• **EXERCISE BRIEF**
In the listing below, look for "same" and copy every line that has it.

• **DATASET EXTRACT**

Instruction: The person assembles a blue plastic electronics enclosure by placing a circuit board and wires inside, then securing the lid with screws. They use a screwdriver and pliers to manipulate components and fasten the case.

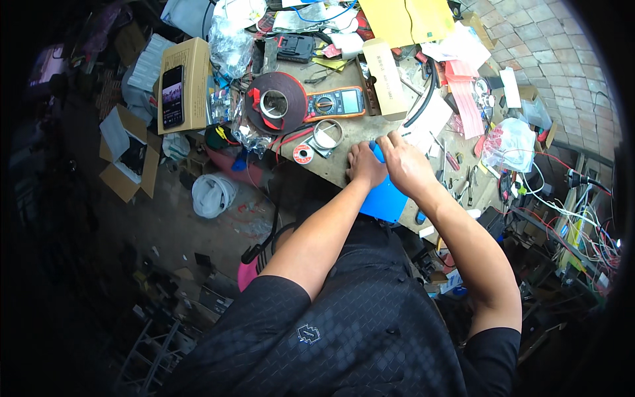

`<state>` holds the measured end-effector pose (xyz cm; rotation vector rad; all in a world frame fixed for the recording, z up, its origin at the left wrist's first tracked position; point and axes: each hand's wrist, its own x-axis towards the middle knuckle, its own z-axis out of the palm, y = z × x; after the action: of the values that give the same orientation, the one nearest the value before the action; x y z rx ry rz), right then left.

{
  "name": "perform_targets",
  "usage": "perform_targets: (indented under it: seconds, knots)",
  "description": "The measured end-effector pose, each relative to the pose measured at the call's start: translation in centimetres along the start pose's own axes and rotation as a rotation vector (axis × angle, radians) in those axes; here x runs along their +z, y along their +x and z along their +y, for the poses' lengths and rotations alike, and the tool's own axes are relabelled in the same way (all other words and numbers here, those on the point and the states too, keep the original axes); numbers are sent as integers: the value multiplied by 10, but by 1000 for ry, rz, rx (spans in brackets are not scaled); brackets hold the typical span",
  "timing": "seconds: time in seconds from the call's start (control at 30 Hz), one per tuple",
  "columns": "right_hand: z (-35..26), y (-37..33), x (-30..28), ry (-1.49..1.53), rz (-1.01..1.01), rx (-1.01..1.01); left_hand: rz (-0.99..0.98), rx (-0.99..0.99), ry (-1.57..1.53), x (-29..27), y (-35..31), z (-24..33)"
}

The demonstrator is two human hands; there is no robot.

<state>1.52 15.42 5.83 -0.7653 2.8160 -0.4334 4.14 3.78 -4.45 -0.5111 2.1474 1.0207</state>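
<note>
A flat blue piece with a smooth, sheet-like surface point(385, 200) lies at the near edge of the bench, in front of my body. Both hands are at its far end, close together. My left hand point(367, 165) is curled closed over its left side. My right hand point(406, 167) grips it from the right, fingers bent and pointing away from me. Between the hands a narrow bit of blue shows; what my fingertips do there is hidden. Left of my hands are a roll of tape point(327, 134) and a small solder spool point(303, 154).
An orange multimeter point(336, 103), a large dark tape roll point(276, 104) and an open cardboard box point(385, 79) stand beyond. Pliers point(468, 185) lie right, near tangled wires point(589, 228). A phone point(172, 96) leans on a carton at left. A white bucket point(213, 195) is on the floor.
</note>
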Motion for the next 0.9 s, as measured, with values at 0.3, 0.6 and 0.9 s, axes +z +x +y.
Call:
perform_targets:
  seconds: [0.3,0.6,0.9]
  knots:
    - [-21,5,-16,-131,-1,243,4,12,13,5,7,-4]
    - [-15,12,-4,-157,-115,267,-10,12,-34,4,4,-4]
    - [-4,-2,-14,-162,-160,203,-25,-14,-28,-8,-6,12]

• **TASK RESULT**
`<state>` holds the measured end-effector pose (xyz cm; rotation vector rad; all in a world frame fixed for the recording, z up, its origin at the left wrist's first tracked position; point and axes: each hand's wrist, its own x-axis towards the middle knuckle, its own z-axis out of the palm, y = z × x; after the action: of the values that give the same orientation, the one nearest the value before the action; x y z rx ry rz), right then left.
  "description": "The measured end-effector pose, each relative to the pose measured at the call's start: translation in centimetres along the start pose's own axes and rotation as a rotation vector (axis × angle, radians) in those axes; here x runs along their +z, y along their +x and z along their +y, for the poses' lengths and rotations alike, and the tool's own axes are relabelled in the same way (all other words and numbers here, those on the point and the states too, keep the original axes); numbers are sent as integers: the value multiplied by 10, but by 1000 for ry, rz, rx (spans in brackets are not scaled); brackets hold the typical span",

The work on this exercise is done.